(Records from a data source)

————————

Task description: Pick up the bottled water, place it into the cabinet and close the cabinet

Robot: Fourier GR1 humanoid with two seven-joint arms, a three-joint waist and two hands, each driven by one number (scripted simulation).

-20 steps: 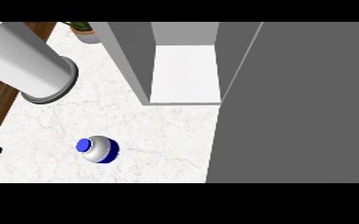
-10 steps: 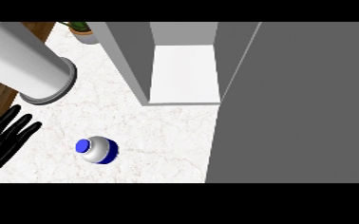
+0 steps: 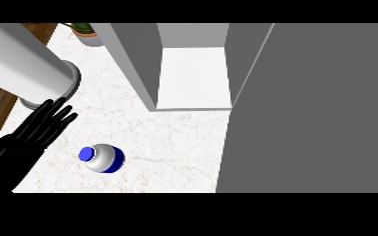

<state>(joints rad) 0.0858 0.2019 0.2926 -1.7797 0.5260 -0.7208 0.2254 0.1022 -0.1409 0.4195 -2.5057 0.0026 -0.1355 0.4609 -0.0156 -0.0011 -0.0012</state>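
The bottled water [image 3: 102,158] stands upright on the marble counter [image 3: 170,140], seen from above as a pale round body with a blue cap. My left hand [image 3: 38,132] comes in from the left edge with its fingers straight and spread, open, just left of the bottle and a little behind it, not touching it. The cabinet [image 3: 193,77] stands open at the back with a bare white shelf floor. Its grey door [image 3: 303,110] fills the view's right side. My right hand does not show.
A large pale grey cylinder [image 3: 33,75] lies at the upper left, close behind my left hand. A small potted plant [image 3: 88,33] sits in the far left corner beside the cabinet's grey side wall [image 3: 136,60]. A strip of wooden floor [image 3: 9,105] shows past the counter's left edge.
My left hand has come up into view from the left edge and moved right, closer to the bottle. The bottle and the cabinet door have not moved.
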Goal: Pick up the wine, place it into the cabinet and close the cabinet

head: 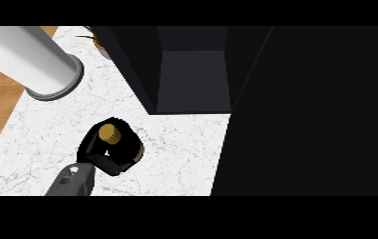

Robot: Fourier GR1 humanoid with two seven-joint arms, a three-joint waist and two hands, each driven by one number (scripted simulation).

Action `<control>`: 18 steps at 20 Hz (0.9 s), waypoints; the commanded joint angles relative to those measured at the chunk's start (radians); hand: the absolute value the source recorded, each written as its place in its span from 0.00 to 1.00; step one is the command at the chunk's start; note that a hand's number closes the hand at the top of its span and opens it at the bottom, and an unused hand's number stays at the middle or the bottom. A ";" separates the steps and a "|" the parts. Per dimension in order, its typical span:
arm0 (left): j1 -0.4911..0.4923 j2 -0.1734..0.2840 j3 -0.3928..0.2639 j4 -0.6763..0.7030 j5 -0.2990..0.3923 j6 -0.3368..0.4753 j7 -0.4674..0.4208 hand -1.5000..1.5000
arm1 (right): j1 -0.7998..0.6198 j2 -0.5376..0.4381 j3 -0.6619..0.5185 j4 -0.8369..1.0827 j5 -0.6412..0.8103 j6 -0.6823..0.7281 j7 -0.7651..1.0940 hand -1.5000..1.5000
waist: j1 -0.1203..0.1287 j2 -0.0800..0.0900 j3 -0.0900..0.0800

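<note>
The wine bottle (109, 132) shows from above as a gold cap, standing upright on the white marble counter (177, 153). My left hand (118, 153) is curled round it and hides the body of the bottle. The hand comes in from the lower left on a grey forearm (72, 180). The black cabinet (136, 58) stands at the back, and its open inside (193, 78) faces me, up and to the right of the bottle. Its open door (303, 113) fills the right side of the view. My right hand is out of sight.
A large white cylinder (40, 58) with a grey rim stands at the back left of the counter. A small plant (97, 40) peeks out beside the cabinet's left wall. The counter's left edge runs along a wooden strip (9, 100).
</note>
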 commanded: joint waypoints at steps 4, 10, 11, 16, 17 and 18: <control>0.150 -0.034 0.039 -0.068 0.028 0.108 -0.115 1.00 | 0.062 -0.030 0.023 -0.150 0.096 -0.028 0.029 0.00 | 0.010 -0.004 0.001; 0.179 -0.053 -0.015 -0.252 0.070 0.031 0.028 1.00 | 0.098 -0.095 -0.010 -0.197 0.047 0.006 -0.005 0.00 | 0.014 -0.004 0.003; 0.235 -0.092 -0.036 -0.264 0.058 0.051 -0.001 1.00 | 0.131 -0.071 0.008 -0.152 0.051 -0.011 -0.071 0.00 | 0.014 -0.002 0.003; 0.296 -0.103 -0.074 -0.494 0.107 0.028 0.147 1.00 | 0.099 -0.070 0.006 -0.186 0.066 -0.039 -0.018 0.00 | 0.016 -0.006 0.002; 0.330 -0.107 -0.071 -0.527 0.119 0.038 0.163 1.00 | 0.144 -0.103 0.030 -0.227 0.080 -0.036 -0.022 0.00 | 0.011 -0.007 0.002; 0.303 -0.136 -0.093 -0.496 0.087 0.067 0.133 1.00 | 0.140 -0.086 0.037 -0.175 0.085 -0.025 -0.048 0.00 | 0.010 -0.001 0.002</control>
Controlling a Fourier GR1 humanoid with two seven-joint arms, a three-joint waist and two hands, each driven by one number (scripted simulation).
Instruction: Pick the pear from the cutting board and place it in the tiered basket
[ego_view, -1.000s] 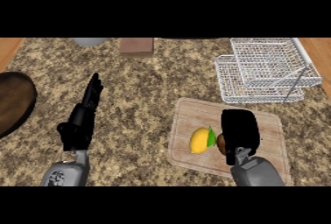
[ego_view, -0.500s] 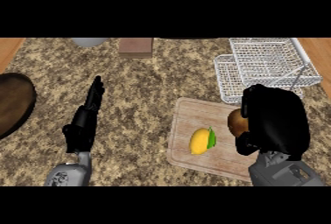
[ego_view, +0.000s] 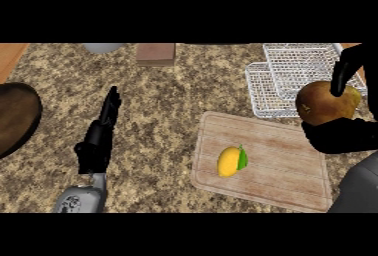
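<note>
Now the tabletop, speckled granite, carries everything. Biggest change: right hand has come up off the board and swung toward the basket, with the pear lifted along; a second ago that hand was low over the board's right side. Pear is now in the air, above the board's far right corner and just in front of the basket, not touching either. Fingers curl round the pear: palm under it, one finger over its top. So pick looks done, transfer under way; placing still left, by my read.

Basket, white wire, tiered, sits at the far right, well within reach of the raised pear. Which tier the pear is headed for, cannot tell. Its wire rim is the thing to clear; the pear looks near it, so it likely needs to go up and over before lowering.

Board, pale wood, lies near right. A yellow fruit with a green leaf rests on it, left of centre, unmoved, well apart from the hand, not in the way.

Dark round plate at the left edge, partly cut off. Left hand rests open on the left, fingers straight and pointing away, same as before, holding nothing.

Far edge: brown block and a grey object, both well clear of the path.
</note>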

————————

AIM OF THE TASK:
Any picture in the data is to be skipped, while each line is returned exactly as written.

EXERCISE RESPONSE:
Task description: Pick up the bottled water, place it into the cabinet and close the cabinet

Robot: Fourier GR1 humanoid with two seven-joint arms, a three-joint waist and two hands, each driven by one number (scripted simulation).

-20 steps: 
-10 steps: 
+0 steps: 

<state>(joints rad) 0.0858 0.2019 0.2926 -1.7797 0.5260 -0.7208 0.2254 0.1022 -0.1409 0.4195 -2.5057 0.0026 -0.1355 0.4609 -0.0156 -0.0011 -0.0012</state>
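The bottled water [image 3: 102,158] stands upright on the marble counter [image 3: 170,140], seen from above as a pale round body with a blue cap. My left hand [image 3: 38,132] comes in from the left edge with its fingers straight and spread, open, just left of the bottle and a little behind it, not touching it. The cabinet [image 3: 193,77] stands open at the back with a bare white shelf floor. Its grey door [image 3: 303,110] fills the view's right side. My right hand does not show.
A large pale grey cylinder [image 3: 33,75] lies at the upper left, close behind my left hand. A small potted plant [image 3: 88,33] sits in the far left corner beside the cabinet's grey side wall [image 3: 136,60]. A strip of wooden floor [image 3: 9,105] shows past the counter's left edge.
My left hand has come up into view from the left edge and moved right, closer to the bottle. The bottle and the cabinet door have not moved.
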Goal: Pick up the wine, place it into the cabinet and close the cabinet

head: 

Robot: Fourier GR1 humanoid with two seven-joint arms, a three-joint waist and two hands, each driven by one number (scripted simulation).

Action `<control>`: 18 steps at 20 Hz (0.9 s), waypoints; the commanded joint angles relative to those measured at the chunk's start (radians); hand: the absolute value the source recorded, each written as its place in its span from 0.00 to 1.00; step one is the command at the chunk's start; note that a hand's number closes the hand at the top of its span and opens it at the bottom, and an unused hand's number stays at the middle or the bottom. A ";" separates the steps and a "|" the parts. Per dimension in order, its typical span:
arm0 (left): j1 -0.4911..0.4923 j2 -0.1734..0.2840 j3 -0.3928..0.2639 j4 -0.6763..0.7030 j5 -0.2990..0.3923 j6 -0.3368..0.4753 j7 -0.4674..0.4208 hand -1.5000..1.5000
arm1 (right): j1 -0.7998..0.6198 j2 -0.5376..0.4381 j3 -0.6619..0.5185 j4 -0.8369..1.0827 j5 -0.6412..0.8103 j6 -0.6823..0.7281 j7 -0.7651..1.0940 hand -1.5000..1.5000
waist: j1 -0.1203..0.1287 j2 -0.0800..0.0900 j3 -0.0900..0.0800

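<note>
The wine bottle (109, 132) shows from above as a gold cap, standing upright on the white marble counter (177, 153). My left hand (118, 153) is curled round it and hides the body of the bottle. The hand comes in from the lower left on a grey forearm (72, 180). The black cabinet (136, 58) stands at the back, and its open inside (193, 78) faces me, up and to the right of the bottle. Its open door (303, 113) fills the right side of the view. My right hand is out of sight.
A large white cylinder (40, 58) with a grey rim stands at the back left of the counter. A small plant (97, 40) peeks out beside the cabinet's left wall. The counter's left edge runs along a wooden strip (9, 100).
</note>
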 commanded: joint waypoints at steps 4, 10, 11, 16, 17 and 18: <control>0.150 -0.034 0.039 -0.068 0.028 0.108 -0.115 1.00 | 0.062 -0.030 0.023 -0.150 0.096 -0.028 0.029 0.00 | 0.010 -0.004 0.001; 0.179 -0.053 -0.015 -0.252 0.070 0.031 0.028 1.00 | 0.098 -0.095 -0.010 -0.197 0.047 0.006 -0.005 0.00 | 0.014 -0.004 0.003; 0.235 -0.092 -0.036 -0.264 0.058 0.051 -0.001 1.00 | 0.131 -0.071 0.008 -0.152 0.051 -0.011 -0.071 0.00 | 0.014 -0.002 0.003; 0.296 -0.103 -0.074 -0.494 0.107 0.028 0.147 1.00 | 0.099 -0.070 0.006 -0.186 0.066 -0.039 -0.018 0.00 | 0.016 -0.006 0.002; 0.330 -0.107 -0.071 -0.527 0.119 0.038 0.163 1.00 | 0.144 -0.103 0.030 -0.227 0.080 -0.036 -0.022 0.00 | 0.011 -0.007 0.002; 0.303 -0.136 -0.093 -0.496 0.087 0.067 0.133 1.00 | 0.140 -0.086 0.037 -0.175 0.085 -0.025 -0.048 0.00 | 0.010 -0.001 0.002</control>
Controlling a Fourier GR1 humanoid with two seven-joint arms, a three-joint waist and two hands, each driven by one number (scripted simulation).
Instruction: Pick the pear from the cutting board and place it in the tiered basket
[ego_view, -1.000s] 
[ego_view, -0.500s] 
[ego_view, +0.000s] 
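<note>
Now the tabletop, speckled granite, carries everything. Biggest change: right hand has come up off the board and swung toward the basket, with the pear lifted along; a second ago that hand was low over the board's right side. Pear is now in the air, above the board's far right corner and just in front of the basket, not touching either. Fingers curl round the pear: palm under it, one finger over its top. So pick looks done, transfer under way; placing still left, by my read.

Basket, white wire, tiered, sits at the far right, well within reach of the raised pear. Which tier the pear is headed for, cannot tell. Its wire rim is the thing to clear; the pear looks near it, so it likely needs to go up and over before lowering.

Board, pale wood, lies near right. A yellow fruit with a green leaf rests on it, left of centre, unmoved, well apart from the hand, not in the way.

Dark round plate at the left edge, partly cut off. Left hand rests open on the left, fingers straight and pointing away, same as before, holding nothing.

Far edge: brown block and a grey object, both well clear of the path.
</note>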

At this point, the answer is complete.